Abertura de Espaços para a Representação Feminina na Política de Alagoas
A busca por uma representação feminina na bancada federal de Alagoas retoma seu impulso à medida que se aproxima o ciclo eleitoral de 2026, após um hiato preocupante que eliminou as mulheres do Congresso Nacional. Desde a eleição de Tereza Nelma para deputada federal em 2018, não houve mais representantes femininas do estado na Câmara dos Deputados, evidenciando uma lacuna significativa na política local.
No atual cenário, um nome começa a brilhar entre as possíveis candidaturas: Thaís Canuto, ex-vereadora do município de Pilar. Com uma trajetória política sólida construída na esfera municipal, ela se destaca como uma das principais apostas do PSD, buscando romper com essa histórica ausência feminina na representação federal.
Sua experiência como vereadora é marcada por um forte compromisso com pautas sociais e uma presença constante nas comunidades que representa, o que fortaleceu sua visibilidade e ampliou sua base de apoio. Além disso, Thaís traz consigo a força política de um grupo tradicional no interior de Alagoas, o que pode ser um trunfo em uma eleição proporcional que exige uma base eleitoral robusta e uma capilaridade que alcance diferentes regiões do estado.
Nos bastidores políticos, a figura de Thaís Canuto é vista como estratégica, especialmente em um momento em que o eleitorado demonstra maior abertura para a renovação e a representatividade. Embora faça parte de um partido que conta com outras candidaturas de destaque, como a de Rute Nezinho, analistas apontam que Thaís possui características que a favorecem: sua juventude no cenário político, a experiência local significativa e uma conexão forte com as bases populares.
Entretanto, apesar do surgimento de novas lideranças, a realidade continua a ser um desafio. Em 2022, Alagoas não elegeu nenhuma mulher para a Câmara Federal, perpetuando um padrão que há tempos reduz a representatividade feminina na política estadual. O estado viveu momentos mais positivos, como em 2010, quando duas deputadas federais foram eleitas. Contudo, essa fase doravante se mostrou uma exceção.

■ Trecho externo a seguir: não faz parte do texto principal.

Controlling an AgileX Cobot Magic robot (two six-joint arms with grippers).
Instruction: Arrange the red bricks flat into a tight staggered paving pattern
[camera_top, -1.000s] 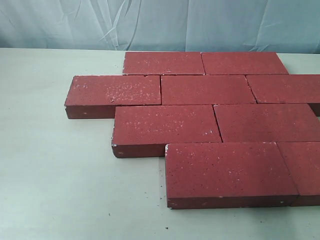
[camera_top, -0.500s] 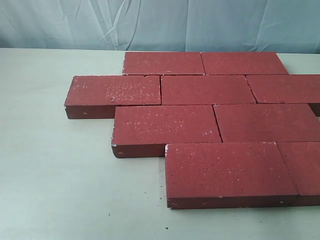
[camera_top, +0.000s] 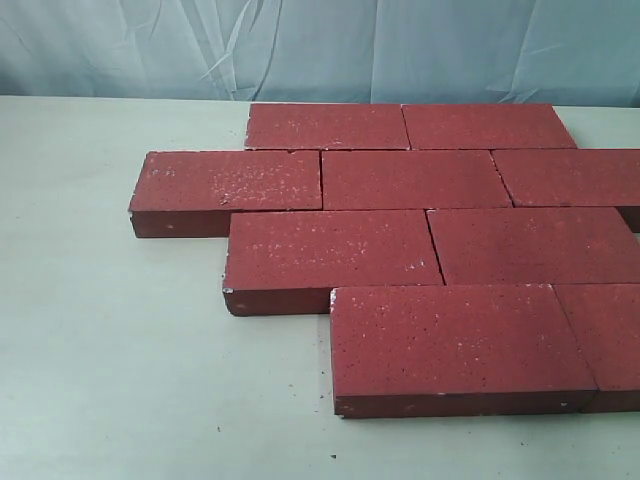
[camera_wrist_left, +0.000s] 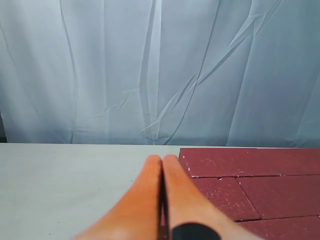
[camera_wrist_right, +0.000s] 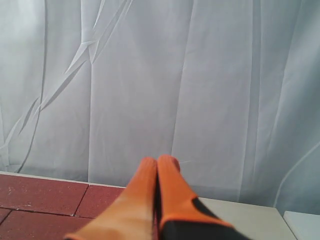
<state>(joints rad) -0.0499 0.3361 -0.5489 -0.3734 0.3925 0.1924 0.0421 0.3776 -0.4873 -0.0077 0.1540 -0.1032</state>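
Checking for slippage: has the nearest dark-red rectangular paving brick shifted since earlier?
No. That dark-red brick holds the same spot on the pale table.

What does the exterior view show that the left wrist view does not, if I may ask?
Only the exterior view shows the red bricks lying flat in four staggered rows, with no arm in sight. Only the left wrist view shows the left gripper, its orange fingers pressed together. Both show some bricks, the pale table and the curtain behind.
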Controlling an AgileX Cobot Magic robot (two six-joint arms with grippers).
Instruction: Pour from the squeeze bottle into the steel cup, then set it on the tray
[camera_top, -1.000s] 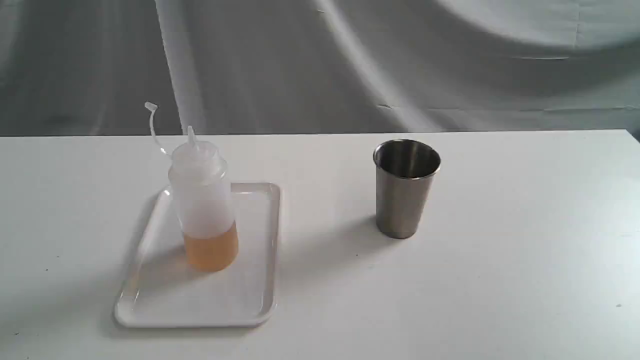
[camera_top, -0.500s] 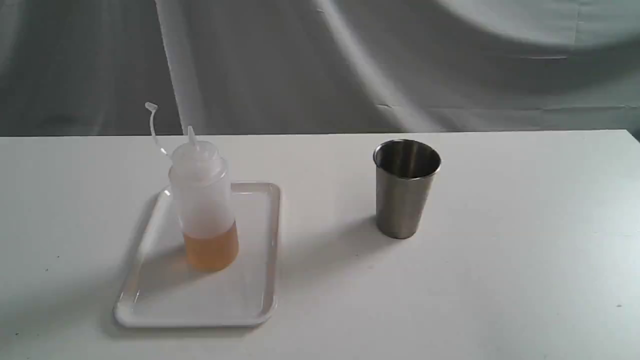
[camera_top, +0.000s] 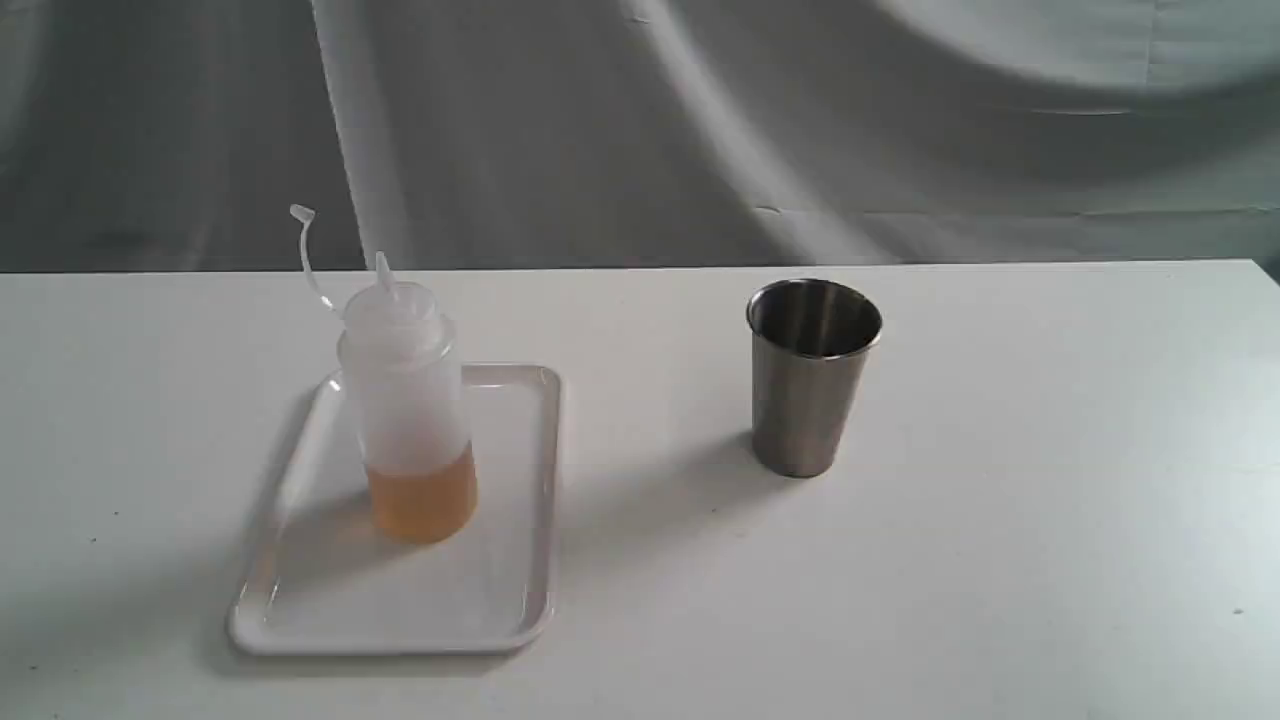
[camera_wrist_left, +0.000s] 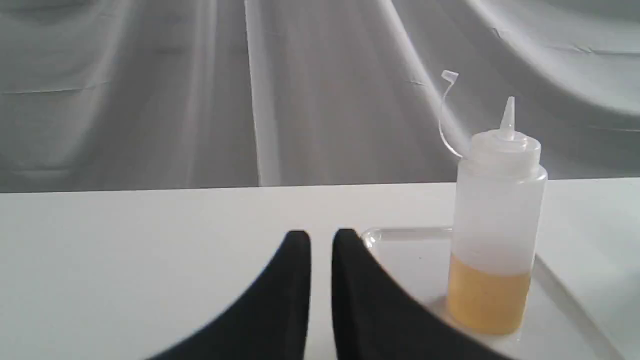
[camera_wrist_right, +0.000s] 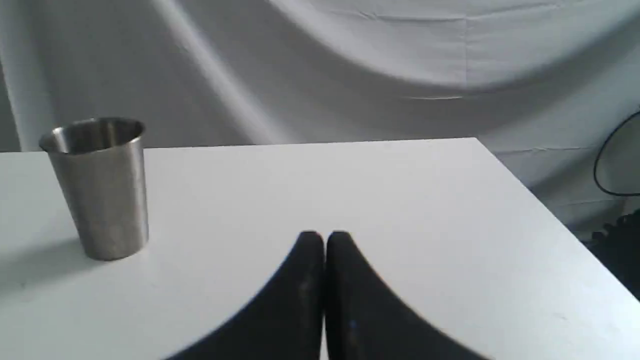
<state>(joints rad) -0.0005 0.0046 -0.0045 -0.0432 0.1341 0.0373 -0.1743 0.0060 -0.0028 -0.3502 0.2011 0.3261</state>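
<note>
Three items: squeeze bottle (camera_top: 407, 405), steel cup (camera_top: 811, 377), tray (camera_top: 300, 620)
Bottle: stood upright on tray — amber liquid low
Cup: on table (camera_top: 1000, 560), well apart
Left gripper (camera_wrist_left: 321, 236): nearly pressed together, empty
Right gripper (camera_wrist_right: 324, 236): pressed together — empty

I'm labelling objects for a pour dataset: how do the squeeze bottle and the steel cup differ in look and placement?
The squeeze bottle is translucent whitish plastic with amber liquid low inside; the steel cup is opaque brushed metal. The bottle ends in a pointed nozzle, while the cup is open-topped. The bottle stands on the tray; the cup stands on the bare table. Both are upright and untouched.
</note>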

Para 2026, além de Thaís Canuto, mais nomes estão sendo contemplados, como a própria Tereza Nelma, que busca voltar à Câmara, e Marina Cândia, que articula uma candidatura com forte apelo digital. O que dá a Thaís uma vantagem nessa corrida é seu equilíbrio entre a experiência política tradicional e a promessa de renovação em um ambiente altamente competitivo e fragmentado.
A eleição de uma mulher na Câmara Federal por Alagoas transcende uma mera questão numérica; é uma batalha simbólica que busca reverter a histórica dominação masculina e ampliar as vozes femininas na política nacional. Nesse panorama, Thaís Canuto não é apenas uma candidata; ela representa um vetor significativo de mudança e esperança para a inclusão feminina no cenário político brasileiro.